Many of us have a big red circle on our calendars around Tax Day, April 15th, but you might add another one around April 18th: that’s the last date to comment on the draft Merced River Plan. While it’s true that sending a letter off to the National Park Service won’t result in a refund check, you do get the peace of mind of knowing that you’ve done your part to assure the protection of over one hundred historic structures in Yosemite National Park. (What’s more, as you’ll see below, it’s a pretty light lift.)

Sugar Pine Yosemite HABS/HAERSince the draft Merced River Plan (MRP) was released in January, my colleague Amy Cole and I have been poring over its thousands of pages and dozens of appendices and supporting scientific reports.
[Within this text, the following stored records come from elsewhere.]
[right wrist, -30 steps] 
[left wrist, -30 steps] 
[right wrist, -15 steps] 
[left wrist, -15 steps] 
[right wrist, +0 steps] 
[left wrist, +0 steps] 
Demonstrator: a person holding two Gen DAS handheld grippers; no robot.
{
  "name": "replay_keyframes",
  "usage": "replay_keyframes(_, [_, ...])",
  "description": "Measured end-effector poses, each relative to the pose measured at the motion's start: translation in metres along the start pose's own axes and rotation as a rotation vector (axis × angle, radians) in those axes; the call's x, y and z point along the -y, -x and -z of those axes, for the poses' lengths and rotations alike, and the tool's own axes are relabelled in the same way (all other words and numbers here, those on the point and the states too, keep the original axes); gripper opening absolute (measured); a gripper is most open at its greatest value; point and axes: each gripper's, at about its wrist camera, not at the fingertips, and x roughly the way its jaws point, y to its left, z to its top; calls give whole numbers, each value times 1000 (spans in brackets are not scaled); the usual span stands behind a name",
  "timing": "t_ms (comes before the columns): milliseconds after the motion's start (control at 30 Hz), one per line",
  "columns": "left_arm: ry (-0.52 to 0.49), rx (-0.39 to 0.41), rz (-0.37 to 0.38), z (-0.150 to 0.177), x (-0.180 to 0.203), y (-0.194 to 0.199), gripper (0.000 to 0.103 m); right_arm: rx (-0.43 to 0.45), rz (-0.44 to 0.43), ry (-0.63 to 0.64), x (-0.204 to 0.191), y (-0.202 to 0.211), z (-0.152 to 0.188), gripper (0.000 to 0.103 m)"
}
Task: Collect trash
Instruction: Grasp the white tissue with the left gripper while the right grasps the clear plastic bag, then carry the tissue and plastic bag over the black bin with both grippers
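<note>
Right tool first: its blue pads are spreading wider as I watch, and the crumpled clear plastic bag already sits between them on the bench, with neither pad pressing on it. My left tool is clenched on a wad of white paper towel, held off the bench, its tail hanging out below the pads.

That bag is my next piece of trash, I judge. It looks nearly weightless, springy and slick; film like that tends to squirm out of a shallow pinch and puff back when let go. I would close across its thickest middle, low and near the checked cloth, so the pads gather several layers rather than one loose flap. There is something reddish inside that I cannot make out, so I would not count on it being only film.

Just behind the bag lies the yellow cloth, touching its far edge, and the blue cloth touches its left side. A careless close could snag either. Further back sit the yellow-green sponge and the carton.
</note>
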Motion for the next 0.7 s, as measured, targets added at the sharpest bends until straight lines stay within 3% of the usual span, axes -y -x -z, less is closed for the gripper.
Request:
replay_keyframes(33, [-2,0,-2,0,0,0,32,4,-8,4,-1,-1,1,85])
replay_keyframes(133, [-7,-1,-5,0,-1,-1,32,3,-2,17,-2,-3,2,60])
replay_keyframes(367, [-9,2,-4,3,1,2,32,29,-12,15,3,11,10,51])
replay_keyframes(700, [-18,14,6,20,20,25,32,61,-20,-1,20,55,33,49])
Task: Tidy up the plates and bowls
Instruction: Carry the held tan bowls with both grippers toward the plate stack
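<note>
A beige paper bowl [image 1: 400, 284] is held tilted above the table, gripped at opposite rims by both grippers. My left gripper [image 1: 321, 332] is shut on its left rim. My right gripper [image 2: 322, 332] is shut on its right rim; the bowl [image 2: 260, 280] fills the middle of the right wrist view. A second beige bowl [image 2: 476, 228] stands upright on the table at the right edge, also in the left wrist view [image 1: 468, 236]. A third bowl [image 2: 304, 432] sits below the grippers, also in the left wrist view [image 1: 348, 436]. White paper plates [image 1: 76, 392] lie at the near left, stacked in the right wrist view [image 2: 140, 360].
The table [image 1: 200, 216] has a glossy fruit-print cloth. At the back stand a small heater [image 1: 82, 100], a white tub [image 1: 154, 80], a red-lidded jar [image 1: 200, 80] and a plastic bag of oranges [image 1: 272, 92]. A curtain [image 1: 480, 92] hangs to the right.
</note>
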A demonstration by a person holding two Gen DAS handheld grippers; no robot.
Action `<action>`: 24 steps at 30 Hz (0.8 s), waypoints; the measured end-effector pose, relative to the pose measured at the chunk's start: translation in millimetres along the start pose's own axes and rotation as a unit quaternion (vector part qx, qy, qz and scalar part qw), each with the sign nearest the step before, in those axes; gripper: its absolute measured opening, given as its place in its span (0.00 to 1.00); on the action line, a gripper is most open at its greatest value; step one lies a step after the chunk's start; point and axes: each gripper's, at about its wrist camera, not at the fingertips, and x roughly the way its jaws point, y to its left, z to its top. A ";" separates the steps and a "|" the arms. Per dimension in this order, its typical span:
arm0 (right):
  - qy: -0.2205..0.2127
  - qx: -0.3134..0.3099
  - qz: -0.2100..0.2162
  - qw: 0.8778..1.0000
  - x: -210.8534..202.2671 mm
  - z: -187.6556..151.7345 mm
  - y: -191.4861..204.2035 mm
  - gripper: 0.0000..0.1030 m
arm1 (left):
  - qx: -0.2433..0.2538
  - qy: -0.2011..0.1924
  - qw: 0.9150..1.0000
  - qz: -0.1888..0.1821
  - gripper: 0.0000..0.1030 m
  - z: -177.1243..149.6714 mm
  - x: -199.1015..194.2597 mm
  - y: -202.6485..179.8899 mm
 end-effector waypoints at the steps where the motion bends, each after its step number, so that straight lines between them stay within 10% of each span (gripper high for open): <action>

While nobody cracks open an environmental review document expecting a rollicking good read, the MRP disappoints even the modest expectations of anyone who cares about historic places.

At first blush the plan seems hunky dory, and why shouldn’t it? We're talking about a plan by the National Park Service here. You don't go looking for proposals to tear down the Ahwahnee Hotel to make room for a granite quarry from the agency whose fundamental purpose is to protect our heritage. (Just to be clear, the NPS does NOT propose these actions.)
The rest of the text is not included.